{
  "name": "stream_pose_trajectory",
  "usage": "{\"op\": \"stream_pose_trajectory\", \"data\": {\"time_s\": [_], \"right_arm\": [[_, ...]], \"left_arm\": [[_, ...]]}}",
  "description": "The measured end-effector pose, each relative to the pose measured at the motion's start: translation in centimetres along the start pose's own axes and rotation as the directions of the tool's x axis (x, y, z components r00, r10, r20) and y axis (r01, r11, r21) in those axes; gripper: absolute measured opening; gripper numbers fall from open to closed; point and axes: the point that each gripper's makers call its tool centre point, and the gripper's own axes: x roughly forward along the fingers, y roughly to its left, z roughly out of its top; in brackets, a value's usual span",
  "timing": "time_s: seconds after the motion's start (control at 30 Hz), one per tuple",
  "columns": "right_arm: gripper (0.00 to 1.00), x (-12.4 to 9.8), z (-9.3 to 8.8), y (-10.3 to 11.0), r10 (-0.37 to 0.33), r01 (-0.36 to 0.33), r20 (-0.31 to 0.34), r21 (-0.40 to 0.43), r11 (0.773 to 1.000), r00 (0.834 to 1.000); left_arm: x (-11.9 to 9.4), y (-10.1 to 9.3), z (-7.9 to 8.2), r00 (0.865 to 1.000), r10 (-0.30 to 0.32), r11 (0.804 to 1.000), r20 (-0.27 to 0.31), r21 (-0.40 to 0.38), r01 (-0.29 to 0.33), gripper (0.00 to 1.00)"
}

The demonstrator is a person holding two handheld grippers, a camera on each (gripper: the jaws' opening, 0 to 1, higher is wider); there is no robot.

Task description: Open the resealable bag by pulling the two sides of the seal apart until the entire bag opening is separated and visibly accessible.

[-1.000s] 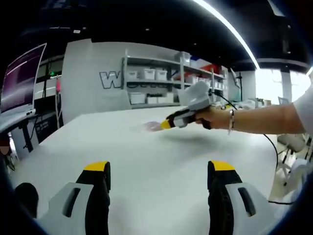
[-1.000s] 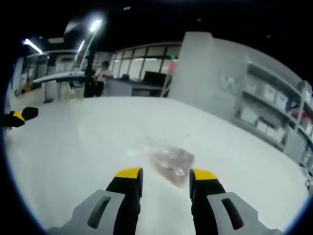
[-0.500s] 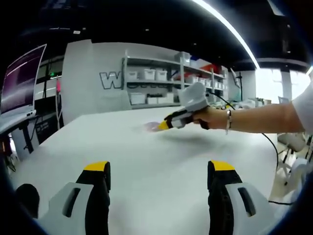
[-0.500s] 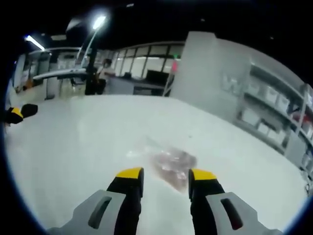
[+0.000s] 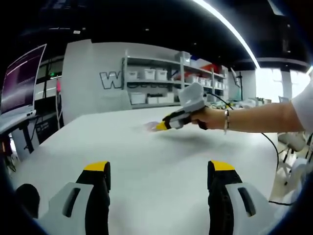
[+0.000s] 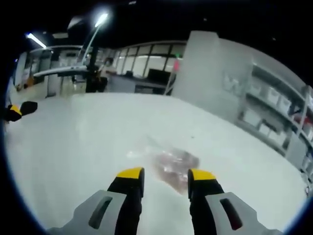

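The resealable bag (image 6: 168, 164) is lying flat on the white table (image 6: 73, 147), just below the middle of the right gripper view. It is clear, with a pinkish-brown mass inside, and its long axis is running from upper left to lower right in that view; which end carries the seal I cannot tell through the blur. In the left gripper view the bag (image 5: 150, 126) is showing as a small pale patch a little above centre, well apart from the left gripper (image 5: 160, 176).

The right gripper (image 6: 166, 176) is rising from the bottom of its own view with its yellow-tipped jaws spread, one tip on each side of the bag's near end; whether they are touching it is unclear. In the left gripper view the same tool (image 5: 164, 126) is coming in from the right, held by a person's hand (image 5: 209, 118), its tip lying at the bag.

The left gripper's jaws are standing wide apart at the bottom of its view, pinching nothing, over bare table. Its tip (image 6: 17, 111) is peeking in at the left edge of the right gripper view.

Beyond the table, shelves with white bins (image 5: 151, 85) are filling the upper centre of the left gripper view, and a monitor (image 5: 22, 78) is standing at upper left.
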Motion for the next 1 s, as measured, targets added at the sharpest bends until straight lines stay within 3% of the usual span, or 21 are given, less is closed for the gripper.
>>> {"op": "stream_pose_trajectory", "data": {"time_s": [0.57, 0.77, 0.93, 1.0], "right_arm": [[0.32, 0.7, 0.8, 0.7, 0.021, -0.021, 0.004, -0.056, 0.998, 1.000], [0.32, 1.0, 0.9, 1.1, 0.017, -0.020, -0.013, -0.213, 0.977, 1.000], [0.31, 1.3, 1.2, 2.0, 0.026, -0.030, -0.017, -0.275, 0.961, 1.000], [0.30, 1.5, 1.2, 2.1, 0.021, -0.028, -0.025, -0.344, 0.939, 0.999]], "left_arm": [[0.2, 0.4, -0.2, 1.000, 0.001, 1.000, 0.000, -0.010, -0.001, 0.80], [0.0, 0.5, -0.3, 1.000, 0.004, 1.000, 0.000, -0.010, -0.004, 0.80], [0.0, 0.6, -0.2, 1.000, 0.005, 1.000, 0.002, -0.013, -0.005, 0.80], [0.0, 0.6, -0.2, 1.000, 0.005, 1.000, 0.003, -0.013, -0.005, 0.80]]}}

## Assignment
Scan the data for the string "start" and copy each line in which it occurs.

## Answer to the exercise
  "description": "The measured end-effector pose, each relative to the pose measured at the motion's start: translation in centimetres along the start pose's own axes and rotation as the directions of the tool's x axis (x, y, z components r00, r10, r20) and y axis (r01, r11, r21) in those axes; gripper: absolute measured opening; gripper numbers fall from open to closed; point and axes: the point that each gripper's makers call its tool centre point, and the gripper's own axes: x roughly forward along the fingers, y roughly to its left, z roughly out of its top; in brackets, a value's usual span",
  "timing": "time_s: seconds after the motion's start (control at 30 Hz), one per tuple",

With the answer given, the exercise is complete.